■ Recorded data:

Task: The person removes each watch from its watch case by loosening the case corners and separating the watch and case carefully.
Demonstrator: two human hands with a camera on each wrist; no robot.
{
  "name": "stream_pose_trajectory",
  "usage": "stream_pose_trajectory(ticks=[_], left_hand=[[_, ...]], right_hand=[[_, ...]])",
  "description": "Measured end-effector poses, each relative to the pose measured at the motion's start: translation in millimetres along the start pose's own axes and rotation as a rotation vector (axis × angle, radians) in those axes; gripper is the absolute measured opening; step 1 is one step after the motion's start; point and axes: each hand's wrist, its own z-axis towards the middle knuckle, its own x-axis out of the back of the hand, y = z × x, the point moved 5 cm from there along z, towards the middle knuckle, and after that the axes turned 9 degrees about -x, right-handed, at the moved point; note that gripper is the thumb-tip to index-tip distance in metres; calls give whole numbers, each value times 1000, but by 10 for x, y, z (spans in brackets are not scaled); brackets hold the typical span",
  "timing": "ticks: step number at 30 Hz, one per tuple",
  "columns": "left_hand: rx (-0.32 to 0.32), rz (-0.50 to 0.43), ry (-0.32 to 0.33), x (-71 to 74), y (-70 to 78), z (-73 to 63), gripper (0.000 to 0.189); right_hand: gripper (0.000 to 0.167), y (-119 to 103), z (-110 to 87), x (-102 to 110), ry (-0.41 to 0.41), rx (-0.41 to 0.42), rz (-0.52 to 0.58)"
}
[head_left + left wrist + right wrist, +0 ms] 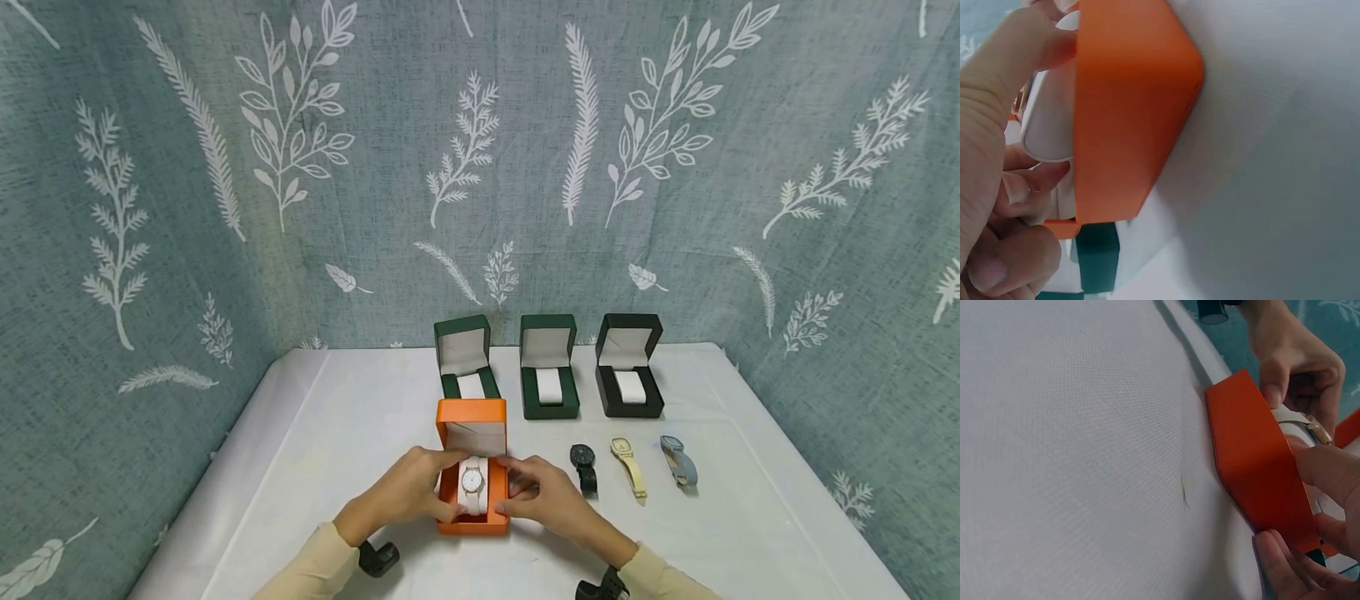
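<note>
An orange watch box (472,528) stands with its lid up in front of me. Inside it sits a white cushion (1050,125) wearing a white-strapped watch (472,481) with a round gold-rimmed dial. From the left, my left hand (412,486) pinches the cushion between thumb and forefinger, over the box's edge. My right hand (543,494) grips the right side of the box; its thumb (1329,467) reaches over the rim beside the cushion, and other fingers (1279,559) lie along the outer wall. Part of the cushion is hidden by the fingers in both wrist views.
Behind stand two green watch boxes (528,400) and a black watch box (610,406), lids up, each with a white cushion. To the right lie a black watch (583,467), a gold watch (628,467) and a grey-blue watch (679,461) on the white-covered table (360,408).
</note>
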Motion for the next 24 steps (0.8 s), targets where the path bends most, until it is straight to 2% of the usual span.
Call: stream_pose_trajectory(ticks=[6,12,18,24], left_hand=[[19,-74,25,44,-12,20,61],[57,-89,37,60,-26,7,61],[64,-109,78,96,-27,-12,63],[53,-113,109,110,-21,-19,64]], right_hand=[[68,-1,6,13,-7,-14,-5],[64,-36,10,35,26,18,-26],[64,-163,-23,67,110,144,-110],[74,-302,-49,14,89,267,-135]])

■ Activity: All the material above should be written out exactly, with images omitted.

■ Answer space:
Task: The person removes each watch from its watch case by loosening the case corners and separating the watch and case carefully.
Demonstrator: two human hands with a camera on each wrist; no robot.
{
  "name": "stream_pose_trajectory",
  "usage": "stream_pose_trajectory(ticks=[_], left_hand=[[_, ...]], right_hand=[[_, ...]])",
  "description": "Measured end-effector poses, each relative to the pose measured at the motion's start: translation in millimetres along the start pose's own axes and rotation as a rotation vector (axis × angle, radians) in those axes; gripper is the absolute measured opening; step 1 is one step after the motion's start; point and axes: each hand's wrist, its own z-axis towards the middle knuckle, its own x-axis out of the back of the hand, y = z × x, the point moved 5 cm from there along z, towards the middle knuckle, and after that the axes turned 9 degrees about -x, right-handed, at the moved point; note that gripper is the thumb-tip to index-tip distance in metres; calls give whole numbers, each value times 1000, but by 10 for x, y, z (spans in brackets are not scaled); brackets hold the typical span",
  "timing": "ticks: step number at 30 Hz, one per tuple",
  "columns": "left_hand: rx (-0.32 to 0.32), rz (-0.50 to 0.43), ry (-0.32 to 0.33), x (-71 to 74), y (-70 to 78), z (-73 to 63), gripper (0.000 to 0.189); right_hand: gripper (0.000 to 0.167), y (-119 to 103), z (-110 to 87), x (-102 to 110), ry (-0.41 to 0.41), rx (-0.41 to 0.42), rz (-0.52 to 0.58)"
}
[head_left + left wrist + right wrist, +0 ms] 
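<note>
An orange watch box (472,528) stands with its lid up in front of me. Inside it sits a white cushion (1050,125) wearing a white-strapped watch (472,481) with a round gold-rimmed dial. From the left, my left hand (412,486) pinches the cushion between thumb and forefinger, over the box's edge. My right hand (543,494) grips the right side of the box; its thumb (1329,467) reaches over the rim beside the cushion, and other fingers (1279,559) lie along the outer wall. Part of the cushion is hidden by the fingers in both wrist views.
Behind stand two green watch boxes (528,400) and a black watch box (610,406), lids up, each with a white cushion. To the right lie a black watch (583,467), a gold watch (628,467) and a grey-blue watch (679,461) on the white-covered table (360,408).
</note>
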Motion for the next 24 steps (0.8 s), targets where the path bends most, until it is straight to 2% of the usual span.
Call: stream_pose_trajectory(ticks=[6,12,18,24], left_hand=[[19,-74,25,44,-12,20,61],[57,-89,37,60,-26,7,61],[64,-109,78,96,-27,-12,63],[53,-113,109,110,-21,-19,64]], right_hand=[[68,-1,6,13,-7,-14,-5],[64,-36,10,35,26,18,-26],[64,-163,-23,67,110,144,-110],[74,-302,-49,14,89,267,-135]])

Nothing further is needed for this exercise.